I just wanted to do a follow up on the US dollar. In the past, I have analyzed the dollar to gauge the possible movement in various markets. Not only can the movement of the dollar warn us of potential moves in commodities, stocks and bonds, but also trading the dollar itself can be an option.
So, let’s review an updated, long-term chart of the DXY dollar index.
As you can see, the DXY has created a long-term support line that accurately gave the dollar a bounce back in November. Here recently, the dollar approached that same trend line. Although the dollar may have already tested this trend line and begun a move higher, watch to see if it is tested again soon. If so, I would obviously expect the bounce higher for the dollar at that time. This could be a negative for commodities such as gold and other currencies such as the euro. A bounce in the dollar might be problematic for stocks as well.
Lastly, don’t assume the DXY will hold that support line. What if it breaks rather than provides a bounce? That could be a positive for gold, the euro and stocks.

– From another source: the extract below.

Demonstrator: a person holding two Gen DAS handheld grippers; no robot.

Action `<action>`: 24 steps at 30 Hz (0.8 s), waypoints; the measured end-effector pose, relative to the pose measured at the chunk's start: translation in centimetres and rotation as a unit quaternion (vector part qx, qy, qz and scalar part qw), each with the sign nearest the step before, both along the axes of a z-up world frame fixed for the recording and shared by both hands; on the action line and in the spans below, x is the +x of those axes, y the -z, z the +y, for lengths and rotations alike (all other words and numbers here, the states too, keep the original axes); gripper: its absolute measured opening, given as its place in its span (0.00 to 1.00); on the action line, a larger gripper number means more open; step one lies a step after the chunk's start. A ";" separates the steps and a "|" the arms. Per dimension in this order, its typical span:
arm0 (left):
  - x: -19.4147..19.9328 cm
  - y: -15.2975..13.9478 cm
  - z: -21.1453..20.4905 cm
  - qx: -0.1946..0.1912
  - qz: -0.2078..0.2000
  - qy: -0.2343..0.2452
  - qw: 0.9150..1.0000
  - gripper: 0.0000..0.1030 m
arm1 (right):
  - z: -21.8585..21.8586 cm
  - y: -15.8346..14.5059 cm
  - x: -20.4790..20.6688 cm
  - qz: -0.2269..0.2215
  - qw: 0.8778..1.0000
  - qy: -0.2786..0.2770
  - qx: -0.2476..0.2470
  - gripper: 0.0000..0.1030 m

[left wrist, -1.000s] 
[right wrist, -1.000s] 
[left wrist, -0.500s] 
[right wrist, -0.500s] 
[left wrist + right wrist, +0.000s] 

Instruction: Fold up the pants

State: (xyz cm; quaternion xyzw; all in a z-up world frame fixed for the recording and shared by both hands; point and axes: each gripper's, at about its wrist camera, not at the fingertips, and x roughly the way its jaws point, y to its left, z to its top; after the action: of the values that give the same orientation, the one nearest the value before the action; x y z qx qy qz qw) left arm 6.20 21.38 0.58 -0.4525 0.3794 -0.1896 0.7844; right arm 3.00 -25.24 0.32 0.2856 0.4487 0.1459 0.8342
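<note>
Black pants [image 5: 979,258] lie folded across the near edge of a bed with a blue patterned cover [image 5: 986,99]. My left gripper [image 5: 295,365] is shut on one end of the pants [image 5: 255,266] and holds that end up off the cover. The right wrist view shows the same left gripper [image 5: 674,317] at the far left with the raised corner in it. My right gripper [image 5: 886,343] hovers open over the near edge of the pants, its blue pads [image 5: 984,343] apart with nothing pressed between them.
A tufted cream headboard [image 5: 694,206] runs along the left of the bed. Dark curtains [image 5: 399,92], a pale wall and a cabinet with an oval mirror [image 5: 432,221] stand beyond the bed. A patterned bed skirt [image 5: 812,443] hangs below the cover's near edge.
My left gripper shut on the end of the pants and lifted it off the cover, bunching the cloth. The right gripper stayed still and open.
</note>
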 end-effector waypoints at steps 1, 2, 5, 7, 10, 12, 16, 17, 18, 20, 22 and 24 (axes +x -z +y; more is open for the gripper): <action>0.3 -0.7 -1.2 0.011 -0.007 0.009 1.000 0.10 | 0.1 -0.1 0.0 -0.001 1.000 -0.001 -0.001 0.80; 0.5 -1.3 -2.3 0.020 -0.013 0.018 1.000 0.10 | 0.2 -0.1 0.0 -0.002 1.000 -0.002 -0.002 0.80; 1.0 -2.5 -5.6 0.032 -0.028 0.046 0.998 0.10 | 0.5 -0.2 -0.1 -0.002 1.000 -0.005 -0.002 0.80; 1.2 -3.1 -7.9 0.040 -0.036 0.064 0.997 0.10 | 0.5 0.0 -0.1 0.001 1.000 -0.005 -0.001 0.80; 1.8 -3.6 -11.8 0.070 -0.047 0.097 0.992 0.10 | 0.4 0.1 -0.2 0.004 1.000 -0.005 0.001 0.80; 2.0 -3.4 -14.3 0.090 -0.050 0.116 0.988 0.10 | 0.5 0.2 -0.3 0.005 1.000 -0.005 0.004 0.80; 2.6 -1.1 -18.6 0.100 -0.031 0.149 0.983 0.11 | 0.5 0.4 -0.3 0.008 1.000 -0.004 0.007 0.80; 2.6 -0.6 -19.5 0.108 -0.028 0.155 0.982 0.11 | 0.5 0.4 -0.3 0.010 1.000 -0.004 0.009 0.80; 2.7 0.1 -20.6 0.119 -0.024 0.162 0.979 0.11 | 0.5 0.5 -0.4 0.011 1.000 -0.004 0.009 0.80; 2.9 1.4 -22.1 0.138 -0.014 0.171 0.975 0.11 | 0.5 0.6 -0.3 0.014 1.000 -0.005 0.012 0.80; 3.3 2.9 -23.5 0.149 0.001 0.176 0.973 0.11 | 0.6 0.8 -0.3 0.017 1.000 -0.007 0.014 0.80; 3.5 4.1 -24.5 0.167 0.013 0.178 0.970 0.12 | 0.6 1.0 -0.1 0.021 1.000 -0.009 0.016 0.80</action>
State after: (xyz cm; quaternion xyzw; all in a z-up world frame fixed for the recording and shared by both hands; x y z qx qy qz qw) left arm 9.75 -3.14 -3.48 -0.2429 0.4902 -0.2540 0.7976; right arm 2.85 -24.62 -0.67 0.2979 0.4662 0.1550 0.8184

The Tale of the Tape: The DXY may have tested its long-term support and started to move higher. On a move higher, expect the exchange trade fund (ETF) UUP to rise as well, while the ETF FXE would move lower. Protect any positions in gold if you haven’t already. On a DXY break of support, look to go long on commodities like gold, currencies like the euro, and possibly stocks as well.
No matter what your strategy or when you decide to enter, always remember to use protective stops and you’ll be around for the next trade. Capital preservation is always key!